Il governo Renzi prima e Gentiloni dopo, sono arrivati a un accordo con AcelorMittal che portava lo Stato a far ricadere sulla fiscalità generale, quindi sui contribuenti, i debiti lasciati dalla precedente gestione e consegnare ai nuovi padroni una fabbrica redditizia, unica contropartita mantenere almeno 10mila dipendenti e attuare gli inderogabili interventi ambientali per arrestare l'avvelenamento della città che ha causato in questi anni centinaia di casi di malattie respiratorie e tumori.
In particolare il ministro Calenda si è adoperato per far ingoiare ai lavoratori questo accordo che prevedeva 9500 dipendenti con il taglio di 5mila posti di lavoro e i salari di quelli che restavano perché AcelorMittal vuole licenziare azzerando premi e diritti contrattuali precedentemente acquisiti e riassumere con il contratto “a tutele crescenti” del Jobs Act senza articolo 18. Il 10 maggio nell'incontro al Mise Calenda ha tentato senza successo l'ultima carta proponendo di far confluire 1500 lavoratori in una newco diretta emanazione di Invitalia mentre per 2.300 ci sarebbero stati 200 milioni di incentivi per finanziare esodi volontari e ammortizzatori sociali per cinque anni.
“Noi non potremmo mai firmare un accordo che poi ci viene bocciato dai lavoratori” è stata la risposta della segretaria nazionale della Fiom Francesca Re David. Una dichiarazione che ci fa capire che sono state le lotte intransigenti dei lavoratori degli stabilimenti di Taranto e di Genova a respingere questo accordo e a costringere i sindacati a dire no, seppur con sfumature diverse.
Per i metalmeccanici della Cgil “La proposta del governo sulla vertenza Ilva è irricevibile. La trattativa non è mai entrata nel merito, ma nulla è comunque cambiato sull’occupazione. La Fiom non mette la firma su un accordo che prevede licenziamenti”. Netto il rifiuto dell'Usb e anche quello della Uilm che ha come segretario nazionale Rocco Palombella, ex dipendente Ilva. La Cisl ha invece, obtorto collo, espressa per il no, costretta, come la Uil, dalle sue strutture territoriali.

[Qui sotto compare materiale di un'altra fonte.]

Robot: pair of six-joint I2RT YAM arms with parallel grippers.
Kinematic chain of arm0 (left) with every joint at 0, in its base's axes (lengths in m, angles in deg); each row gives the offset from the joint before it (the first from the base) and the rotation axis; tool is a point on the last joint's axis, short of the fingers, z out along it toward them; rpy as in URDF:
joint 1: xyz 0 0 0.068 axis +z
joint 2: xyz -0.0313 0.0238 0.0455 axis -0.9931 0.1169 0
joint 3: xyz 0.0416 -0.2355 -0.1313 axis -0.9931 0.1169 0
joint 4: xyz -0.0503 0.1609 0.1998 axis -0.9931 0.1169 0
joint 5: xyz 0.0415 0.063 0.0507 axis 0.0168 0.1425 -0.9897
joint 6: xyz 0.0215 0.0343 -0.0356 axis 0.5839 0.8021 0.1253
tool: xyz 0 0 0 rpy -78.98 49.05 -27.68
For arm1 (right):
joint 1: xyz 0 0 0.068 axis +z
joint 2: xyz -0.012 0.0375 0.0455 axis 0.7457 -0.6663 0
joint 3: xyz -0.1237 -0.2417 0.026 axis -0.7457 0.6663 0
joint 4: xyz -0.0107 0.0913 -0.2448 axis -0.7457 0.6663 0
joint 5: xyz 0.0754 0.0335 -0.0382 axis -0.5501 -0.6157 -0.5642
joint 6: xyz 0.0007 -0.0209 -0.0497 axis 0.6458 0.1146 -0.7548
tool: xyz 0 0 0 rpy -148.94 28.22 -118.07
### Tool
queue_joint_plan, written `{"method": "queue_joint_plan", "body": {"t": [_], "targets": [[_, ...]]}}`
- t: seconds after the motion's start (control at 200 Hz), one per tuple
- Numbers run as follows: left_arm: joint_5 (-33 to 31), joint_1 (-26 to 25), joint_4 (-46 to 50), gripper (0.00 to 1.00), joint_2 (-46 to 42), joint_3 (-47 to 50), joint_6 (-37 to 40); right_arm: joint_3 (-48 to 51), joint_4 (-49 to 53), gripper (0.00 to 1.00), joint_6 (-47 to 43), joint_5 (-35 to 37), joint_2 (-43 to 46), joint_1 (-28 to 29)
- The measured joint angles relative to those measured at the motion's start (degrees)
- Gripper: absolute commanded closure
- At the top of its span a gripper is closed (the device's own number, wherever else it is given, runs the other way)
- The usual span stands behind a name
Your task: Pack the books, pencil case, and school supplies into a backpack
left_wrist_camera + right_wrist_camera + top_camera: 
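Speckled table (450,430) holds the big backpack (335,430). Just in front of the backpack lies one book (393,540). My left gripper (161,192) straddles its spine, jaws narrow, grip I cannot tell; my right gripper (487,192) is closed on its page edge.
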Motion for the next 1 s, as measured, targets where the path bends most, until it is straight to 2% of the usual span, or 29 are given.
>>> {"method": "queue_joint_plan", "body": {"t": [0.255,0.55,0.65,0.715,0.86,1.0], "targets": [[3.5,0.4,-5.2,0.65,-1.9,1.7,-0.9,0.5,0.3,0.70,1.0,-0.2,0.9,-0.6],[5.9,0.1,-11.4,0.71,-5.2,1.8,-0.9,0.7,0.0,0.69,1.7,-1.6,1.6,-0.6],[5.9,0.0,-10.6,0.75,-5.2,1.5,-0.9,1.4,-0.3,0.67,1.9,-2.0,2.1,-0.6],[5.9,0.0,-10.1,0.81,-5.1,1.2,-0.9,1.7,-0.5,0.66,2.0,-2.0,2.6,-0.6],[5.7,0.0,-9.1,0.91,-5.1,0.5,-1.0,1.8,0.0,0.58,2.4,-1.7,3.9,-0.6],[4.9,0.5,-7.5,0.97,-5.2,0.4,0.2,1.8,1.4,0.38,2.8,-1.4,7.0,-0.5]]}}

Bentivogli, della Fim Cisl, addirittura ha rimproverato Calenda di non aver tenuto duro e di aver mollato perché la delegazione dell'USB gli ha rinfacciato di non avere più titoli per trattare sull'Ilva poiché questo spetterà al nuovo governo. Calenda da par suo, ha accusato i sindacati, riferendosi a Fiom e Usb, di atteggiamento “che sta a metà tra il populismo sindacale e il sindacalismo politico".
Sicuramente tra i sindacalisti c'è chi spera in un atteggiamento diverso da parte del futuro governo. Specie nell'Usb, che spesso flirta con i pentastellati, si spera in una nazionalizzazione ma si dimenticano che il Movimento 5 Stelle si è espresso più volte per la chiusura dell'Ilva di Taranto e Beppe Grillo alcuni mesi fa in visita in città dichiarò: “l'Ilva diventi un museo di archeologia industriale”. Forse credono a Salvini che in campagna elettorale ha dichiarato “con noi al governo le aziende non chiuderanno”?
Di sicuro la nazionalizzazione è la rivendicazione da pretendere davanti al nuovo governo, qualunque esso sia, per garantire l'occupazione e al tempo stesso il risanamento ambientale. Non ci accodiamo a chi chiede la chiusura dello stabilimento di Taranto come fanno per fini elettorali il governatore PD Emiliano e i 5 Stelle (almeno per ora) con l'illusione di vivere di turismo, agricoltura e allevamento di mitili. Tutti i lavoratori devono mantenere il proprio posto di lavoro senza tagli di salario. Parallelamente non si può tenere a ridosso della città la più grande acciaieria d'Europa senza interventi drastici, a partire dalla bonifica del terreno circostante, dalla copertura dei parchi minerari e dell'abbattimento dei fumi delle ciminiere, principali responsabili delle emissioni e delle polveri che avvelenano Taranto.